Consider a person who uses a computer to generate a message that is communicated through the telephone network to another computer. Surveillance of this message is possible by tapping into the network and deciphering the computer text. Now add encryption: the sender uses a little program to turn their message into code, using their own private key and the receiver’s public key. The receiver is able to decipher the message by using the receiver’s private key and the sender’s public key. The receiver also knows that the message could only have come from the sender, for whom the key thus is an electronic signature. This can be done using ordinary desktop computers using freely available software.

Naturally, spy agencies do not like it. The United States National Security Agency has pushed for keys designed by the NSA itself. Others suspect that the NSA will design the key so that it can break the code and be able to read all telecommunications. Individual users, by contrast, want a system to guarantee the integrity of their messages.[6]

Many government and corporate elites won’t be attracted to public key encryption either. They prefer encryption systems which ensure that they can find out what their employees or clients are communicating.

One lesson from this debate is that technical solutions are not automatically implemented, however logical they may appear. Technical approaches to collecting and processing information are the product of the exercise of power. In the case of public key encryption, the power struggle is visible. Usually such struggles are not.

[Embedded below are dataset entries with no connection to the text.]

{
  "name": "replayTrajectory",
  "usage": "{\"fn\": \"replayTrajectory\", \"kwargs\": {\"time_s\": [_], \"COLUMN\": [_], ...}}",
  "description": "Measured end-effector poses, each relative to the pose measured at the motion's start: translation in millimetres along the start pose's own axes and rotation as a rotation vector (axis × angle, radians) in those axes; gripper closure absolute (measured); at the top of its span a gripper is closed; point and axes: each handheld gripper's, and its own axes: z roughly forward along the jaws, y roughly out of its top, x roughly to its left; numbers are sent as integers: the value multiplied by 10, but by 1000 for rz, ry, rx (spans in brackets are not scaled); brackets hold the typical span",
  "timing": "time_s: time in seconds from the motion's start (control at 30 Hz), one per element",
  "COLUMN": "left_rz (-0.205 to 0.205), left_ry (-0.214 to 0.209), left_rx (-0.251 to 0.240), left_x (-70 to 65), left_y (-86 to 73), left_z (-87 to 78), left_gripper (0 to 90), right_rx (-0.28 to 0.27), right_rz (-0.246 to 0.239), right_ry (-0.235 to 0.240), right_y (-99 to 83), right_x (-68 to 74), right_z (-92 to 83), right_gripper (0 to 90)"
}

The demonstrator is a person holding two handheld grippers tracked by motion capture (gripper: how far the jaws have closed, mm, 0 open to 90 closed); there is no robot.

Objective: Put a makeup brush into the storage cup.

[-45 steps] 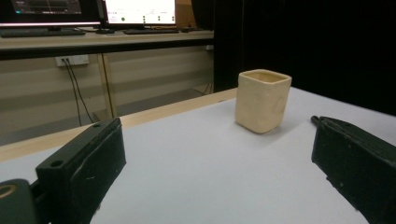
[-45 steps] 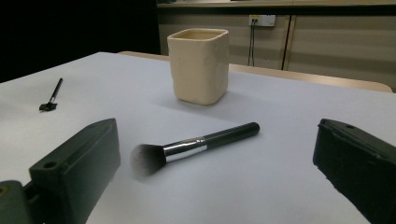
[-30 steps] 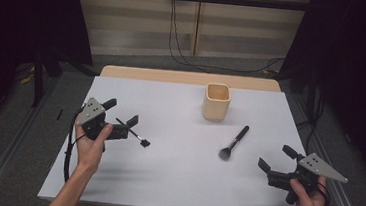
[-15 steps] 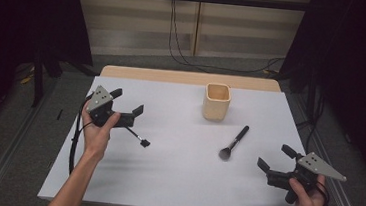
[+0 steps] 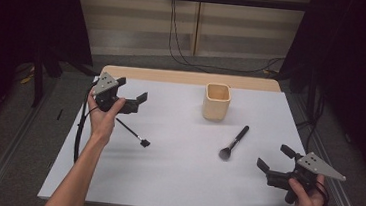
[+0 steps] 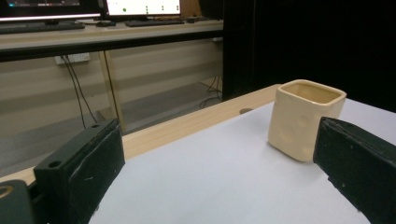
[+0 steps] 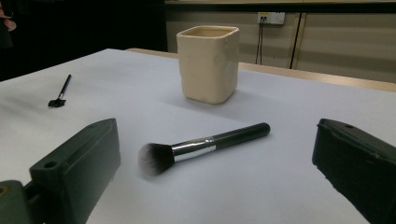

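A cream square cup (image 5: 217, 101) (image 6: 304, 117) (image 7: 208, 62) stands upright at the table's back middle. A black makeup brush (image 5: 233, 142) (image 7: 201, 146) with a silver ferrule lies flat in front of it, bristles toward me. A thin small black brush (image 5: 132, 132) (image 7: 60, 93) lies at the left. My left gripper (image 5: 136, 99) (image 6: 219, 172) is open, held above the table's back left, jaws pointing toward the cup. Near the front right edge, my right gripper (image 5: 275, 159) (image 7: 219, 172) is open and faces the makeup brush, nothing between its jaws.
The white table top (image 5: 179, 178) has a wooden strip (image 5: 188, 77) along its far edge. Cables (image 5: 176, 37) hang down the wall behind. A black cable (image 5: 79, 134) trails from the left gripper along the table's left edge. Dark curtains flank both sides.
My left gripper has risen and moved toward the back of the table, away from the thin brush. The right gripper has stayed in place.
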Motion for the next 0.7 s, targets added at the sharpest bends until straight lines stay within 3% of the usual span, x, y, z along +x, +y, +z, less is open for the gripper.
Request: {"fn": "replayTrajectory", "kwargs": {"time_s": [0.2, 0.33, 0.43, 0.53, 0.7], "left_rz": [4, 25, 32, 31, 55], "left_ry": [-14, -35, -23, -45, -59], "left_rx": [30, 76, 105, 114, 209], "left_x": [39, 54, 72, 81, 83], "left_y": [63, 92, 116, 137, 126], "left_z": [33, 15, 11, -11, 22], "left_gripper": [18, 12, 10, 10, 10], "right_rx": [0, 0, 1, 2, 3], "right_rz": [-1, -4, -4, 0, 1], "right_ry": [1, 6, 7, 9, 14], "right_y": [-3, -2, -1, -1, -1], "right_x": [-7, 9, 16, 16, 11], "right_z": [-8, -13, -11, -11, -8], "right_gripper": [2, 3, 3, 0, 0]}}
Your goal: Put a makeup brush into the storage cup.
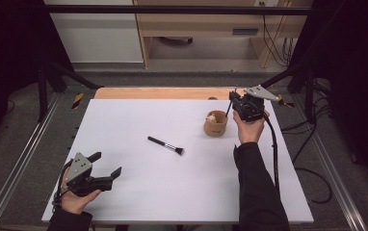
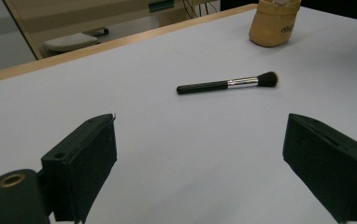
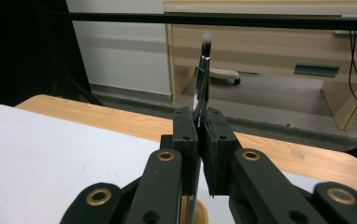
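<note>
Right claw (image 1: 231, 100) near far right corner of bench (image 1: 138, 202), just above wooden cup (image 1: 216, 124). Jaws clenched on slim makeup brush (image 3: 202, 77): metal ferrule between pads, pale bristle tip up, handle running down toward cup. Cup stands upright, light object inside, kind unclear. Left claw (image 1: 109, 165) near front left corner, resting low, jaws released and wide apart, nothing between. Second makeup brush (image 1: 166, 145), black handle, dark bristles, lies flat mid-bench, well apart from both claws.
</note>
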`<action>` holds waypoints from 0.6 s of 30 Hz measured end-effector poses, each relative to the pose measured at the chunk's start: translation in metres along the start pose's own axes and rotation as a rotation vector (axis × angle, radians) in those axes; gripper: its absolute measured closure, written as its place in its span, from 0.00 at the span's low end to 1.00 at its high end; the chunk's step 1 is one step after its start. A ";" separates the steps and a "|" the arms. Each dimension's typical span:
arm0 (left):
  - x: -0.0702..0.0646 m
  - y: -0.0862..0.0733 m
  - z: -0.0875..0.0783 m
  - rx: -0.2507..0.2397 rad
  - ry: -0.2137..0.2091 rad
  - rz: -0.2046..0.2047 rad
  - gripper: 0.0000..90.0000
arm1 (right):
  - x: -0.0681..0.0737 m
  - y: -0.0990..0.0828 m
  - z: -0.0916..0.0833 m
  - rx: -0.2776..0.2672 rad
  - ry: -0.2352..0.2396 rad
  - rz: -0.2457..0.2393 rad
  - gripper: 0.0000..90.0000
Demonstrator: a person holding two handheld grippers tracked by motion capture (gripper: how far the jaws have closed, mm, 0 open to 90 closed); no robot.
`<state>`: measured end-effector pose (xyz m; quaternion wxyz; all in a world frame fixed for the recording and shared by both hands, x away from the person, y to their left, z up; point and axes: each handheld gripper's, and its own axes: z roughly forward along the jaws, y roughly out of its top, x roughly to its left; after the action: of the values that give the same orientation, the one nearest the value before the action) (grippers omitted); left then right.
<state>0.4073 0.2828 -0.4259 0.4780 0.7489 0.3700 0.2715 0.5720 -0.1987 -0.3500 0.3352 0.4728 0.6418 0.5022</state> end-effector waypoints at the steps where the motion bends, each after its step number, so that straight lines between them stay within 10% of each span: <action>1: 0.000 0.000 0.000 -0.001 0.000 0.000 0.10 | 0.000 -0.001 0.002 0.002 0.005 0.004 0.94; 18: -0.001 0.000 0.000 0.000 -0.005 0.006 0.10 | 0.005 -0.018 0.026 0.060 0.008 -0.001 0.94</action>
<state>0.4070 0.2823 -0.4257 0.4779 0.7508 0.3666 0.2712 0.5886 -0.1861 -0.3742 0.3186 0.4802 0.6581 0.4846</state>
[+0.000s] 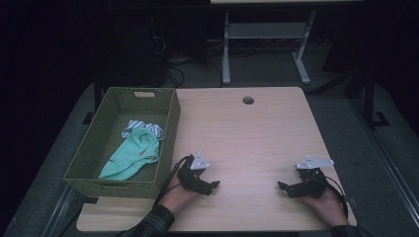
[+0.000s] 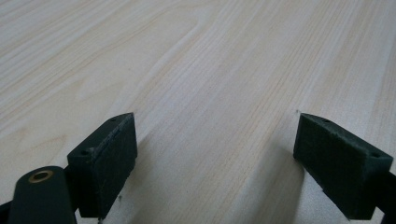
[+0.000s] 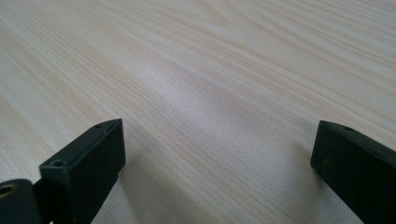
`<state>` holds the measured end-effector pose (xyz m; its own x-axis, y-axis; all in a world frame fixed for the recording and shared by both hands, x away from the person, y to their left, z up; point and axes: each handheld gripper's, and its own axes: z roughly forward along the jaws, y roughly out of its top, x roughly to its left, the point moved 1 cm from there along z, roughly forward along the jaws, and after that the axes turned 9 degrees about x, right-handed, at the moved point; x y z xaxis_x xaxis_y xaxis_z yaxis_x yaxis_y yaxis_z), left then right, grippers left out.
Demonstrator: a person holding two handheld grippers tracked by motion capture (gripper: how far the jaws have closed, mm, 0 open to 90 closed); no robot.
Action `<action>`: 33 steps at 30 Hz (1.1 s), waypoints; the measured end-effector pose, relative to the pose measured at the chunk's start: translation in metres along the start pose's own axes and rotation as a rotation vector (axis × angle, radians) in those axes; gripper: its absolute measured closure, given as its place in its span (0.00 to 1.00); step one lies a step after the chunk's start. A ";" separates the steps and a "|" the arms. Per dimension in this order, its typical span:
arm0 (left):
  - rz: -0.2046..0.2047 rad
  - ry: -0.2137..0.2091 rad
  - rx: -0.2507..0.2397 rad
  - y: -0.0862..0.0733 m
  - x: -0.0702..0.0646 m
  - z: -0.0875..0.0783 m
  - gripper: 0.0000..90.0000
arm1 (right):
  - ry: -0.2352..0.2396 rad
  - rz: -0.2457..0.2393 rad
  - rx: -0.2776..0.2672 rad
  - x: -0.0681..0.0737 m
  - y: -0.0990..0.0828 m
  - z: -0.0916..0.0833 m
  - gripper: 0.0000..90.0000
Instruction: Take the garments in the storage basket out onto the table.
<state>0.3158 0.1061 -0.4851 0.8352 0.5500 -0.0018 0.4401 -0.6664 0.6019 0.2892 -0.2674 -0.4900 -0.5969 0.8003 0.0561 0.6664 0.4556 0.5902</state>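
Observation:
My left gripper [image 1: 213, 186] rests low on the pale wooden table [image 1: 247, 138] near its front edge, just right of the basket, held in a hand. It is open, and between its black pads [image 2: 109, 154] lies bare wood. Farther right, my right gripper [image 1: 282, 187] sits on the table in the other hand, pointing left toward the first. Its jaws stand wide apart too, with nothing but wood grain between the pads [image 3: 93, 154]. In both gripper views [image 2: 215, 135] [image 3: 217, 149] the jaws stay close above the tabletop.
A green woven basket [image 1: 170, 133] stands on the table's left side, holding a mint-green garment [image 1: 132, 155] and a striped cloth [image 1: 143, 127]. A round cable hole [image 1: 248, 100] is at the far edge. Desk legs and cables stand on the dark floor beyond.

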 end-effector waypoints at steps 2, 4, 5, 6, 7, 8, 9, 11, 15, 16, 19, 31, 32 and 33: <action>0.003 -0.004 0.002 -0.001 0.000 -0.001 0.14 | -0.003 0.001 0.002 0.000 0.000 0.000 0.03; 0.004 -0.005 0.002 -0.001 0.001 -0.001 0.14 | -0.006 0.002 0.003 0.001 0.000 0.000 0.03; 0.006 -0.005 0.007 0.000 0.001 -0.001 0.14 | -0.014 -0.008 0.007 0.002 0.000 0.000 0.03; 0.011 -0.007 0.023 0.002 0.001 -0.001 0.14 | -0.014 -0.009 0.006 0.002 0.000 0.000 0.03; 0.007 -0.005 0.031 0.003 0.002 -0.001 0.14 | -0.015 -0.008 0.006 0.002 0.000 0.000 0.03; 0.002 -0.004 0.033 0.003 0.002 -0.001 0.14 | -0.016 -0.010 0.006 0.002 0.000 0.000 0.03; -0.002 0.000 0.031 0.003 0.002 -0.001 0.14 | -0.012 -0.005 0.006 0.002 0.000 0.000 0.03; -0.008 -0.003 0.036 0.004 0.003 -0.001 0.14 | -0.013 -0.006 0.005 0.001 0.000 0.000 0.03; -0.015 -0.010 0.048 0.007 0.005 0.000 0.14 | -0.015 -0.009 0.006 0.001 0.000 0.000 0.03; -0.024 -0.010 0.050 0.008 0.006 0.000 0.15 | -0.014 -0.007 0.004 0.001 0.000 0.001 0.03; -0.027 -0.009 0.060 0.010 0.006 0.000 0.15 | -0.015 -0.009 0.005 0.001 0.000 0.001 0.03; -0.022 -0.013 0.069 0.014 0.009 -0.003 0.15 | -0.016 -0.005 0.009 0.001 0.000 0.000 0.03; -0.029 -0.012 0.071 0.014 0.009 -0.004 0.15 | -0.016 -0.006 0.010 0.001 0.000 0.000 0.03; -0.024 -0.008 0.070 0.014 0.009 -0.005 0.15 | -0.017 -0.006 0.010 0.001 0.000 0.000 0.03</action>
<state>0.3282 0.1044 -0.4725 0.8266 0.5624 -0.0222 0.4820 -0.6869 0.5440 0.2884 -0.2662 -0.4901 -0.5932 0.8041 0.0395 0.6676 0.4639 0.5823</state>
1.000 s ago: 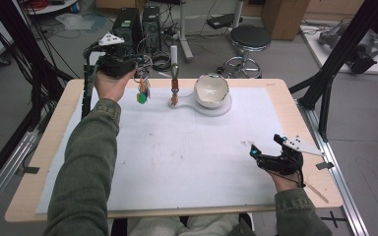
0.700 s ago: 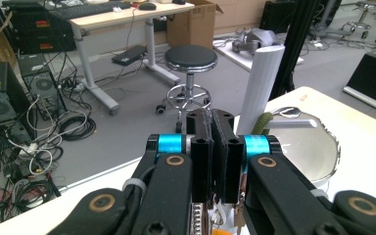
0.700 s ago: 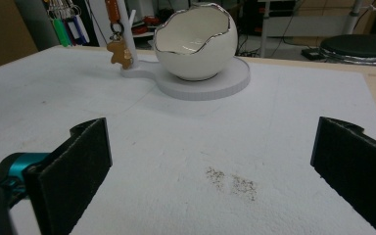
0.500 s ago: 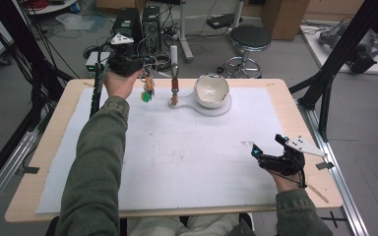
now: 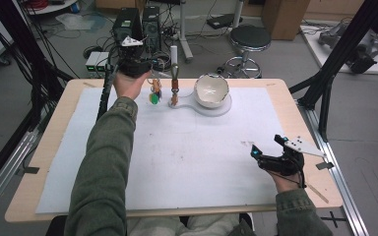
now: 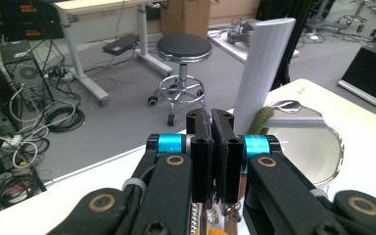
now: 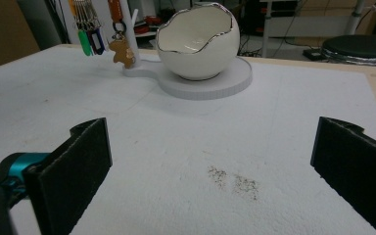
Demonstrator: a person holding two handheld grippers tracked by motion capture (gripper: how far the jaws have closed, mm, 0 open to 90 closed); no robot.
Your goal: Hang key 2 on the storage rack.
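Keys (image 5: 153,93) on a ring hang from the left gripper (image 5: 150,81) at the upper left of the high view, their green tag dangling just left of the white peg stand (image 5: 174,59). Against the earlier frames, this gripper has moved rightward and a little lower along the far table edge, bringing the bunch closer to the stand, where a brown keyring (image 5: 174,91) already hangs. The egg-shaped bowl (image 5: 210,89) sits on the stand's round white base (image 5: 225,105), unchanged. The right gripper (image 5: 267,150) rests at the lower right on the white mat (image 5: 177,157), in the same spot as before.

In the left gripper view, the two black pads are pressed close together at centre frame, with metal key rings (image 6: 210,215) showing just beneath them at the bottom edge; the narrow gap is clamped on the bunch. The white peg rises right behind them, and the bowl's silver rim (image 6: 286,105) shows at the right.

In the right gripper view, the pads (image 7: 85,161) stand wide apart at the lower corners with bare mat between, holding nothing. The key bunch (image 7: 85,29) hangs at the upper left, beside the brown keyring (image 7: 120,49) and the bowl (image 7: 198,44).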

Technical choices pervade privacy issues. They are involved in designing questionnaires and standard forms. (Why, for example, should I have to provide my social security number when assigning copyright of an article to a publisher?). They are involved in setting up computer databases. They are involved in establishing standards for telecommunication systems. These and other technical choices involve the exercise of power. A technical fix is not an easy solution to the problem of surveillance, but simply another arena for the same basic debates.

Disrupting surveillance

Surprising as it may seem, much surveillance depends on cooperation or acquiescence by the person about whom information is collected, such as when we fill out forms. As well, the cooperation or acquiescence of various workers is required for surveillance to be successful. These dependencies suggest a number of measures to corrupt databases. I will comment afterwards on the disadvantages of this approach.

Disrupters can fill out forms with small mistakes in their names, addresses, and other details. This will create multiple entries in databases and make it more difficult for database matches to be successful.

Disrupters can fill out forms with imaginary information, or with information about famous people (or about database managers). This will swamp the database with incorrect information.

Workers who key in data from forms can introduce mistakes.

Computer programmers can corrupt files. A subtle approach is to make changes that reduce the value of files, for example replacing the occasional number “0” by “1” or replacing the occasional letter “a” by “e.” (Just imagine how this would affect a record of personal data about yourself.)

Computer programmers can take more drastic action against files, for example totally erasing databases (and backup copies). There are a number of destructive techniques, such as logic bombs, Trojan horses and computer viruses.

One needn’t be a computer specialist to be disruptive. A magnet can be quite sufficient to damage computer tapes and discs, and pulling out a few circuit boards can disable a computer.

In the face of direct surveillance by bugs or observation, a range of devious techniques can be imagined, such as disguises and misleading taped messages.